Ashes of Time is a 1994 Hong Kong wuxia film written and directed by Wong Kar-wai, and based very loosely on four characters from the Louis Cha novel The Legend of the Condor Heroes.

Wong completely eschews any plot adaptation from Cha's novel, using only the names to create his own vision of an arguably unrelated film. During the film's long-delayed production, Wong produced a parody of the same novel with the same cast titled The Eagle Shooting Heroes.

Although it received limited box office success, the parallels Ashes of Time draws between modern ideas of dystopia imposed on a wuxia film has led many critics to cite it as one of Wong Kar-wai's most underappreciated works.

In 2008, Wong re-edited and re-released the film under the title Ashes of Time Redux.

Contents

Cast

Plot

In this film, set in ancient times in China, Leslie Cheung plays an agent, Ouyang Feng, hiring famous bounty-hunters. His character is portrayed as a fallen swordsman driven by greed and heartless to both friend and foe. He was perpetually being spiteful of love as his own love history was not nearly so beautiful. His bounty-hunters came and went as was narrated by Ouyang Feng himself as based on the Tung Shu predictions.

In essence, he was a loner with little love, but the bounty hunters that worked for Ouyang Feng, like 'Blind Swordsman' (Tony Leung Chiu Wai) and another of his best fighters, Hung Chi (Jacky Cheung), discovered the intangible secret of true love while Ouyang retained his attitude towards his fighters and the precious lessons that they have taught. However, the thread that runs through the entire narrative has clearly the spirit of refusal in the sense that one should reject another before he gets to be rejected in the future. To illustrate, nearly every character in this story has resorted to being selfish and malignant in order to prevent being rejected by others, be it in love or in comradeship as their individual hardships have moulded their attitude turning them into heartless and cold individuals in order to survive in the uncompromising desert where the story is set.

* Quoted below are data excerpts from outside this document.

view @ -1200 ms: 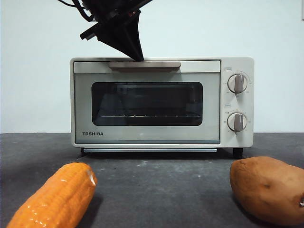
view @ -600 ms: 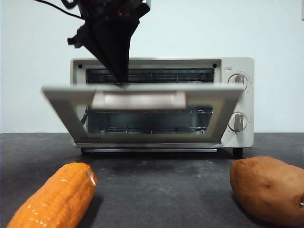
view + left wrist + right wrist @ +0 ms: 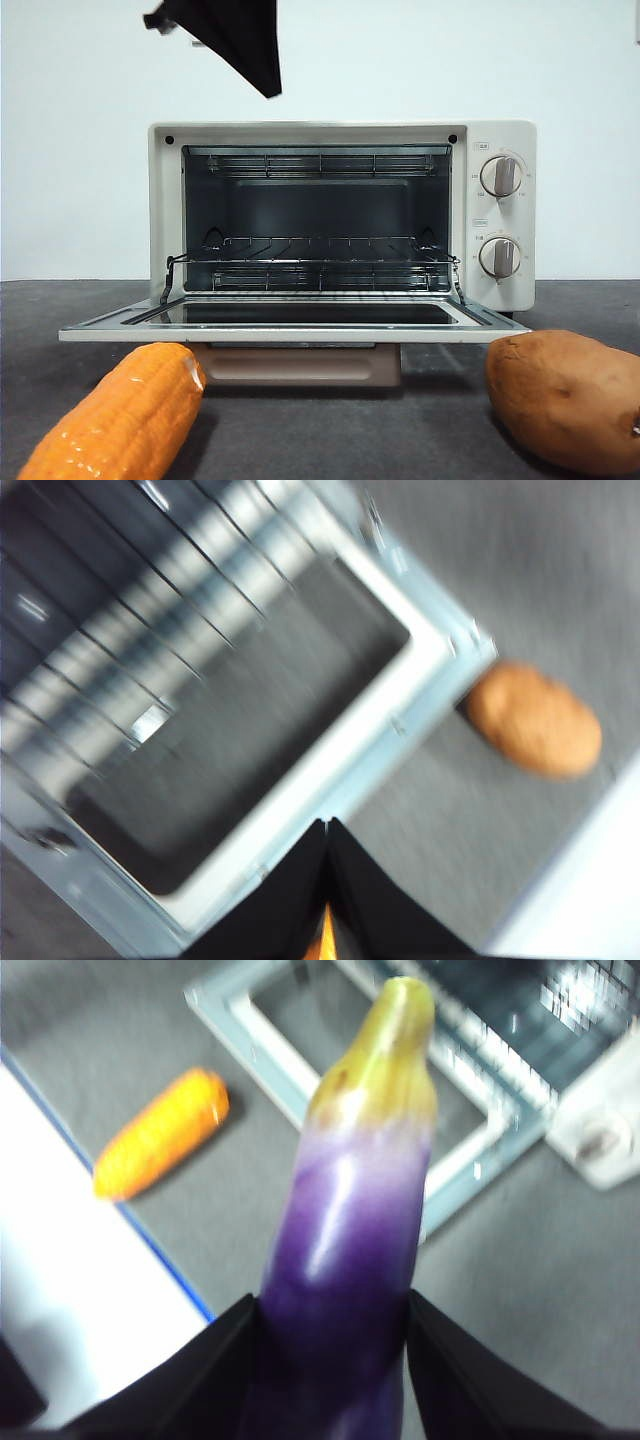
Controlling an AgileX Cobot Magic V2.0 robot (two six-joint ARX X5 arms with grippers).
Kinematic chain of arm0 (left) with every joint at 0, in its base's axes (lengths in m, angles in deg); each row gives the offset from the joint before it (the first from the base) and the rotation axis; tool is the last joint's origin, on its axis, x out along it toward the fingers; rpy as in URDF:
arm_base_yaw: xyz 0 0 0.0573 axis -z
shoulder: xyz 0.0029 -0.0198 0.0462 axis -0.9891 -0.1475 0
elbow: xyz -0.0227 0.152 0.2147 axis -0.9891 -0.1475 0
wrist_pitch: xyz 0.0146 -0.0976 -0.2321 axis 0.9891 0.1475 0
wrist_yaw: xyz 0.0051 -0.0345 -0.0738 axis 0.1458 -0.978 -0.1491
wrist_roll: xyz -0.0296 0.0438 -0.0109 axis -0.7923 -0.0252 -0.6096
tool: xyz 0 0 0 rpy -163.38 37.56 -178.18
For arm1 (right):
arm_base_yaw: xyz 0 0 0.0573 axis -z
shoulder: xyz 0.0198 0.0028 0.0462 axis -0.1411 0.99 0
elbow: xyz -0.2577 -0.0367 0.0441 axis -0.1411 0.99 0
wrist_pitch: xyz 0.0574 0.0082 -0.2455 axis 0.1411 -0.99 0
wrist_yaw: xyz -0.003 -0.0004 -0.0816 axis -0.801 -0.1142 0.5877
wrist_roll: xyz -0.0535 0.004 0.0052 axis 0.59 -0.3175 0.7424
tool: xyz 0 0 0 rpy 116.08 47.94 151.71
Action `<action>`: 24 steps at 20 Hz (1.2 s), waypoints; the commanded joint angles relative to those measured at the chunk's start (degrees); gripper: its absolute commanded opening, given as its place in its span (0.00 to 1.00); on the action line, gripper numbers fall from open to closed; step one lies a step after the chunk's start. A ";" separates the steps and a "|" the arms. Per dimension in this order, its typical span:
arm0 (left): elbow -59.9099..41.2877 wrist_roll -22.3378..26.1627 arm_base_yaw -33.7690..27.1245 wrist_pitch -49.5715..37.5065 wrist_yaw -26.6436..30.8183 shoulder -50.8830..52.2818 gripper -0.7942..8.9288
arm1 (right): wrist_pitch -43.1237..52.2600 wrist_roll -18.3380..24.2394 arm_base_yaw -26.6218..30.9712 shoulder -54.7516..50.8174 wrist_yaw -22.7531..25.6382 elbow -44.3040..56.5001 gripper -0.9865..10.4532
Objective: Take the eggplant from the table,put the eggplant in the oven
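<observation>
The cream oven stands on the dark grey table with its glass door dropped flat open, showing the wire rack inside. My left gripper hangs shut above the oven's top left, touching nothing; its wrist view has the jaws meeting in a point over the open door's frame. The glossy purple eggplant, with a yellowish stem end pointing away, is gripped by my right gripper above the table in front of the oven. Neither of these two shows in the front view.
An orange corn cob lies at the front left and a brown sweet potato at the front right, both just before the open door. The corn cob lies near a white sheet's blue edge.
The oven door swung from shut down to fully open and flat. The left gripper let go of the handle area and rose up above the oven.
</observation>
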 commanded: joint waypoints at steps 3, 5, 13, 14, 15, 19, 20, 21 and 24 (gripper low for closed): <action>-10.84 -3.67 -2.91 -9.88 1.88 7.93 0.09 | 3.13 3.54 -0.68 2.49 0.04 -1.14 0.24; -18.27 -5.92 -4.63 -16.33 2.89 13.49 0.09 | 4.90 4.50 -0.68 4.17 0.07 -1.14 0.24; -42.25 -11.82 -13.03 -30.03 8.33 35.76 0.09 | 18.49 13.46 -0.63 18.08 6.47 -1.16 0.24; -44.37 -12.20 -14.56 -30.08 8.35 38.10 0.09 | 20.37 14.78 -0.63 20.11 7.63 -1.16 0.24; -46.29 -12.55 -16.09 -30.16 8.33 40.15 0.09 | 22.49 17.33 -0.57 22.36 9.68 -1.18 0.24; -51.60 -14.56 -21.33 -30.34 8.31 45.64 0.09 | 27.10 25.77 -0.59 32.11 18.45 -4.55 0.24; -52.15 -14.86 -22.16 -30.18 8.07 46.23 0.09 | 28.11 28.44 -0.57 34.91 21.05 -6.03 0.24; -52.30 -14.88 -22.53 -29.99 7.41 46.51 0.09 | 28.68 31.02 -0.57 37.27 22.88 -7.39 0.24; -52.30 -14.86 -22.73 -29.99 6.60 46.51 0.09 | 33.75 39.30 -0.48 43.95 26.58 -9.73 0.24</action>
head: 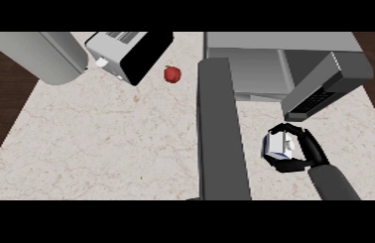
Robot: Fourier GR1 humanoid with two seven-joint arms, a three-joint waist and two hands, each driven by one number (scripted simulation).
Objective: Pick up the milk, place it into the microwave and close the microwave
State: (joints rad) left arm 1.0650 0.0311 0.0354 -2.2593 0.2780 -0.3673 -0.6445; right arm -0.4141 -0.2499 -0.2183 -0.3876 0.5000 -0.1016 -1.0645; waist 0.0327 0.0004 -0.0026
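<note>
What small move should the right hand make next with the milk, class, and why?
Probably carry the milk forward and a little left, toward the microwave. The right hand is curled round it just in front of the microwave, and the door beside it stands open, so the milk is not yet inside.

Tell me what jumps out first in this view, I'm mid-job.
First, the right hand at the lower right, curled round the milk just in front of the microwave. Next, the microwave's open door, a long dark slab running down the middle of the counter. A small red item lies near the back, beside a black-and-white appliance.
</note>
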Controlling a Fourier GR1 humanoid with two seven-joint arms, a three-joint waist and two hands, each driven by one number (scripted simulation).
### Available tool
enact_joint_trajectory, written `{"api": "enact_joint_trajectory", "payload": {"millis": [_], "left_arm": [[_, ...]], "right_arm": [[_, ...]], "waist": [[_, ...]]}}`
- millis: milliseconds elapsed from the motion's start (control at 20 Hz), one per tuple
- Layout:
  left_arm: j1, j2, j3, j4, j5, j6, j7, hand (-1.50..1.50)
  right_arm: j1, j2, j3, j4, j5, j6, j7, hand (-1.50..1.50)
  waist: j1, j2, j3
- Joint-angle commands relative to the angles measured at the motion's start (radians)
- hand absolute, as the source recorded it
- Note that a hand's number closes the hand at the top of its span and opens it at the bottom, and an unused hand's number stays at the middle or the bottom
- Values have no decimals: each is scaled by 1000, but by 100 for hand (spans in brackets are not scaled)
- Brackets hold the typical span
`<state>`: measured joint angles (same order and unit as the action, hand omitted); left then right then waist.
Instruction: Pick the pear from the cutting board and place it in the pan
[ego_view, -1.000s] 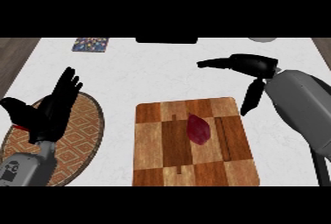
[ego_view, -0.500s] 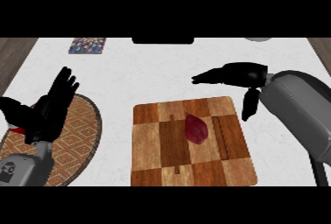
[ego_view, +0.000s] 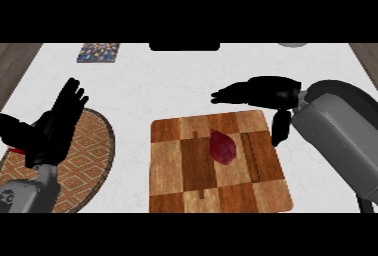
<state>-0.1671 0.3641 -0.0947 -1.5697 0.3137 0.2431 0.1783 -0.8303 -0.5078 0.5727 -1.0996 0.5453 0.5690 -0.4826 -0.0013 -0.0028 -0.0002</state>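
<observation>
My right hand hovers open past the wooden cutting board's far edge. I'd centre it over the dark red pear before closing.

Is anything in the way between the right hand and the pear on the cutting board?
Nothing visible. The right hand is just beyond the far edge of the cutting board, and the pear lies alone mid-board. Only bare wood shows between them.
</observation>
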Motion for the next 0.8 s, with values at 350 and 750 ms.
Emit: {"api": "enact_joint_trajectory", "payload": {"millis": [350, 750], "left_arm": [[30, -42, 39, -26, -36, -45, -1, 0], [-67, -79, 48, 23, -95, -34, 56, 0]], "right_arm": [[29, 80, -74, -10, 154, 74, 65, -150], [82, 181, -99, 74, 262, 12, 27, -150]], "waist": [[10, 4, 0], [7, 5, 0]]}}
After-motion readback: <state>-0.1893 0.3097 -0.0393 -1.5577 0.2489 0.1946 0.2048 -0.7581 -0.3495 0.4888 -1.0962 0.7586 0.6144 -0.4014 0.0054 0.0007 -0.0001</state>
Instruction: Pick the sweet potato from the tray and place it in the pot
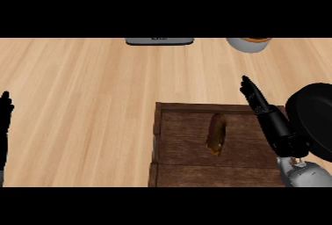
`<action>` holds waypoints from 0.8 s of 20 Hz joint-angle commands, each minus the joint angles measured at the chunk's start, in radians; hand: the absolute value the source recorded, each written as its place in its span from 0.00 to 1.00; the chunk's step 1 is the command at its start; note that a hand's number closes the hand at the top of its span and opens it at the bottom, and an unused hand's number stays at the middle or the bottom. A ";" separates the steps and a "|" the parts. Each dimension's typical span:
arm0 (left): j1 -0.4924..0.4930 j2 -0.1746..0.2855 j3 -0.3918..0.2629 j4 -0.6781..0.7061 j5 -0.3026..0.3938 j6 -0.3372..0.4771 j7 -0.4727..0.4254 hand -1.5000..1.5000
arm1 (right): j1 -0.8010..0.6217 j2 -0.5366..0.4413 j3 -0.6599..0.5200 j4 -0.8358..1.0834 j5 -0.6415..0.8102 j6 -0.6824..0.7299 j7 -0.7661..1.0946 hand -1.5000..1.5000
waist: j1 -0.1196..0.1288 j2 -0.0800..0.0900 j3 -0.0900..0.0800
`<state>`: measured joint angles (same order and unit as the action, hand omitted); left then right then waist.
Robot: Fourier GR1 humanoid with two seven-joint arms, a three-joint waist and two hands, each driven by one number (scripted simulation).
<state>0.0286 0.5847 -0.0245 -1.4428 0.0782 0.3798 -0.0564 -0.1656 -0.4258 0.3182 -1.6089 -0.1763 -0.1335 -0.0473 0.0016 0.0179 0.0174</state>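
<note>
Sweet potato (216, 134), a brown-orange elongated tuber with tapered ends, is shown lying lengthwise near the middle of the dark brown wooden tray (157, 136), untouched. It is judged to be stiff and fairly heavy for its bulk, with dull skin unlikely to slip; being rounded, it may roll if nudged. A hold across the thick middle, fingers along one long side and thumb on the other, is judged best.

A light wooden counter (84, 96) is spread beneath everything. The tray's raised rim must be cleared on lifting. A black round pot (318, 118) is seen at the right edge, just beside the tray and partly cut off. The right hand (269, 118) is held over the tray's right rim, between sweet potato and pot, fingers straight, nothing held (so the path to the pot is partly occupied by the hand itself). The left hand (5, 114) is rested at the left edge, fingers up, empty. Well apart, at the far edge, a flat grey object (159, 41) and a pale round container with orange contents (250, 44) are partly visible.
</note>
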 commanded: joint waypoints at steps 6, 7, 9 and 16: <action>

It has many moral implications but is less evident since the main character is Ouyang himself and most of the narration would unquestionably be centred on him.

Soundtrack

The music was composed by Frankie Chan, and released on 1994 as a CD, produced by Rock Records in Hong Kong and Taiwan.

Reception

Critical

When the film opened in Hong Kong it received mixed reviews. Critics found it so elliptical that it was almost impossible to make out any semblance of a plot, something very rare in a wuxia movie.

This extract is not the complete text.